Wolfgang Gedeon – Von der KPD/ML zum Rechtsaußen in der AfD
Interview des Roten Morgen mit Genossen Winnie aus Gelsenkirchen

RM: Lieber Winnie, die älteren Linken in Gelsenkirchen waren schockiert als sie aus der Zeitung erfuhren,daß ihr geschätzter linker Arzt von einst jetzt Landtagsabgeordneter der AfD in Baden-Württemberg ist und aus dieser wegen „Antisemitismus“ und Rechtsabweichung ausgeschlossen werden soll.Winnie, du kennst ihn von früher aus der KPD/ML. Wie hast du ihn kennengelernt?

Winnie: Während meiner Lehre zum Dekorateur, hüpfte Wolfgang Gedeon beim Verkauf des Roten Morgen vor dem Schaufenster herum. So kamen wir ins Gespräch und ich kaufte ab und zu mal den Roten Morgen. 1971 war dann die Rote-Punkt-Aktion gegen die Fahrpreiserhöhung der BOGESTRA (Bochum-Gelsenkirchener Staßenbahn AG). Damals fuhr eine Straßenbahn in die Sitzblockade. Auch hier traf ich wieder Wolfgang Gedeon. Vorher war ich schon bekannt mit einem Wolfgang von der SDAJ, der mir etwas von der Mauer der DDR als „antifaschistischem Schutzwall“ erzählte. Damit konnte ich nichts anfangen. Der andere Wolfgang, Wolfgang Gedeon war jedoch gegen die Mauer. So kamen wir ins Gespräch und später in die Rote Garde, die Jugendorganisation der KPD/ML. Dann fuhren wir zum Rote-Garde-Festival nach Essen, verkauften überall den Roten Morgen.

Erst später erfuhr ich, daß er Arzt war, weil er immer wie ein Malocher aussah. Ich hatte Rückenschmerzen, da wurde er mir von Kwolli als Arzt empfohlen. Er gab mir eine Spritze und renkte mich wieder ein. Seitdem war ich Patient in seiner Praxis und auch bei seinem Nachfolger. Es gab in Gelsenkirchen einen Spruch unter den Arbeitern: „Wer einen Schein braucht, geht zu Muschallik,dem Geiger (der Arzt war Hobby-Geiger),wer gesund werden will,geht zu Gedeon.“ Die meisten Küppersbusch-Arbeiter gingen zu Gedeon. Das sah die Betriebsleitung nicht gerne, weil er als „Aufrührer“ vor Küpperbusch den Roten Morgen verkaufte. In seiner Praxis hingen Bilder aus Albanien, der Rote Morgen und der Roman „Kommissar Memo“ des albanischen Schriftstellers Dritero Agolli liegt immer Wartezimmer aus.

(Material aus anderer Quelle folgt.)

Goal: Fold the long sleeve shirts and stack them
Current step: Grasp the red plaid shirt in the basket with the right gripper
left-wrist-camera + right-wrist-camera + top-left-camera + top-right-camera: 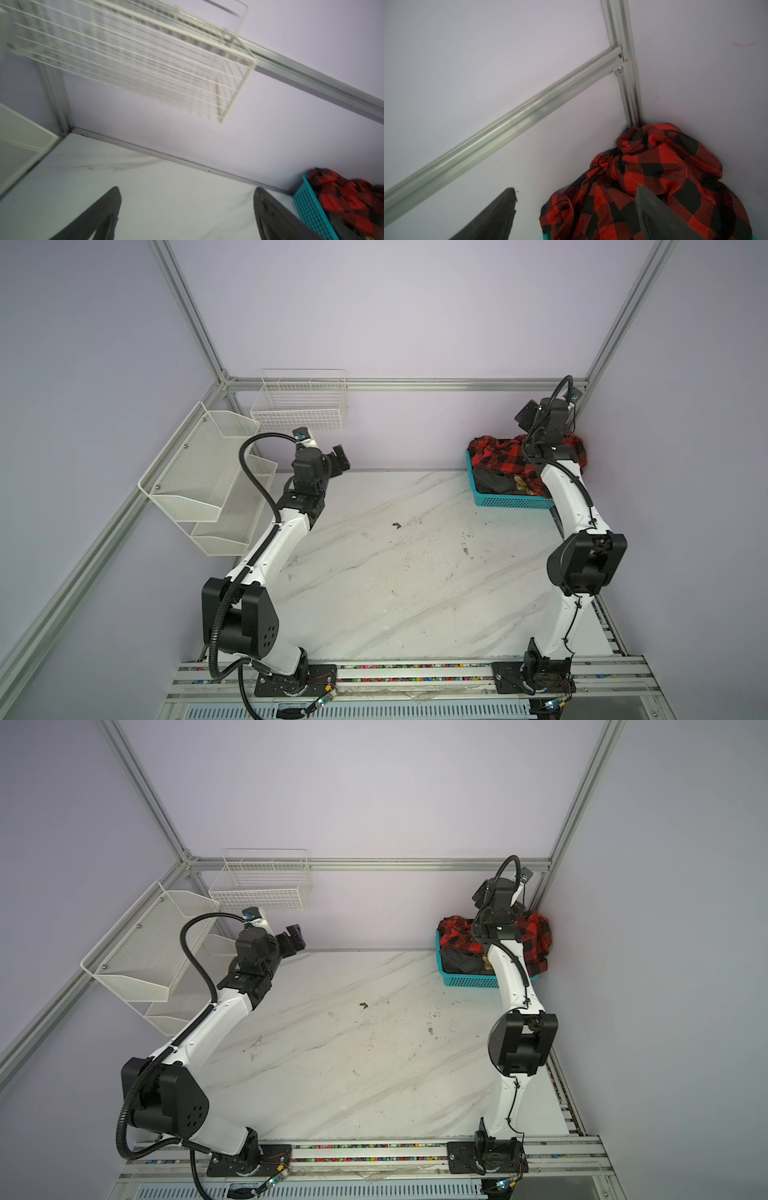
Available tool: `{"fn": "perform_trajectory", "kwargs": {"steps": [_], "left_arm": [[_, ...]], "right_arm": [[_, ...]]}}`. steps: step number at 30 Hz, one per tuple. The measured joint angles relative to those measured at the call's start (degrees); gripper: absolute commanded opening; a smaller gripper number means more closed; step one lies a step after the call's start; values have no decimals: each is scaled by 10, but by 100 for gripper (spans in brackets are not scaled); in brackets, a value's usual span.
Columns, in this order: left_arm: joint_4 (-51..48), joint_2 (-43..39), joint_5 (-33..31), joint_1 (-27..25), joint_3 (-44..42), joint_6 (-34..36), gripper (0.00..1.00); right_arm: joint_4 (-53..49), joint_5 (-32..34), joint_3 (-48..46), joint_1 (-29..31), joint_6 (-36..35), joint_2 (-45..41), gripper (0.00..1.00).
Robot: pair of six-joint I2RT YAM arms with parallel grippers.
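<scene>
A crumpled red-and-black check shirt [498,456] [536,936] is heaped in a teal plastic basket [511,502] [469,982] in the back right corner. Darker cloth [492,481] lies under it in the basket. My right gripper [525,414] [480,894] hangs above the heap. In the right wrist view its jaws [575,189] stand wide apart with nothing between them, and the shirt [654,166] lies just beyond them. My left gripper [338,458] [293,940] is raised over the table's back left, open and empty [187,189], far from the shirt [342,197].
A white wire basket [299,406] hangs on the back wall, close behind the left gripper. A white mesh shelf unit [199,472] is fixed to the left wall. A small dark scrap [396,525] lies on the white marble table [395,593].
</scene>
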Motion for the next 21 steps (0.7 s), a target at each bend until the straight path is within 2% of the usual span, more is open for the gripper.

In der Praxis rührten wir den Kleister für die Plakate an. Wolfgang Gedeon kandidierte auch in Gelsenkirchen für die KPD/ML. Wir machten auch eine Aktion gegen die Schließung der kleinen Krankenhäuser im Raum Gelsenkirchen/Essen. Damals bekam Wolfgang eine Strafe wegen eines Flugblatts zur Aktion. In der Agitprop-Gruppe Pfeffermühle spielte er Akkordeon.Er war allseits beliebt als Arzt und Genosse. Gleichzeitig war er noch Mitglied bei den Ärzten gegen Atomkraft und Krieg und bei der Volksfront gegen Faschismus und Krieg.

RM: Wann trat Wolfgang Gedeon aus der KPD/ML aus?

Winnie: Das muß Mitte der 80er Jahre gewesen sein. Er war aber noch aktiv in der Anti-AKW-Bewegung und Friedensbewegung.Er war auch Vereinsarzt vom ASG (Arbeiter-Sport-Gemeinschaft) Ückendorf.

RM: Wie setzte der ideologische Wandel bei Wolfgang Gedeon ein ?

Winnie: Es begann mit Esoterik, Wünschelruten, Pendeln. Ich sagte zu ihm, daß ich normal wie immer ohne Hokuspokus behandelt werden wolle. Plötzlich trat er im Fernsehen mit Gesundheitssteinen auf. Als KPD/MLer war er immer fanatisch. Genauso steigerte er sich in die Esoterik hinein. Die KPD/ML-Zeit bezeichnete er seinem Arztnachfolger, gegenüber als „Jugendsünde“.

RM: Wie erklärst du dir den Wandel von Gedeon von Marx zu Murks?

Winnie: Das kann ich mir nicht erklären. Das ist für mich nicht erklärbar, was ihn da geritten hat.

Ich schlage als Gag vor: Falls er aus der AfD ausgeschlossen wird, kann er als KPD/ML-Abgeordneter seine Arbeit im Landtag fortsetzen.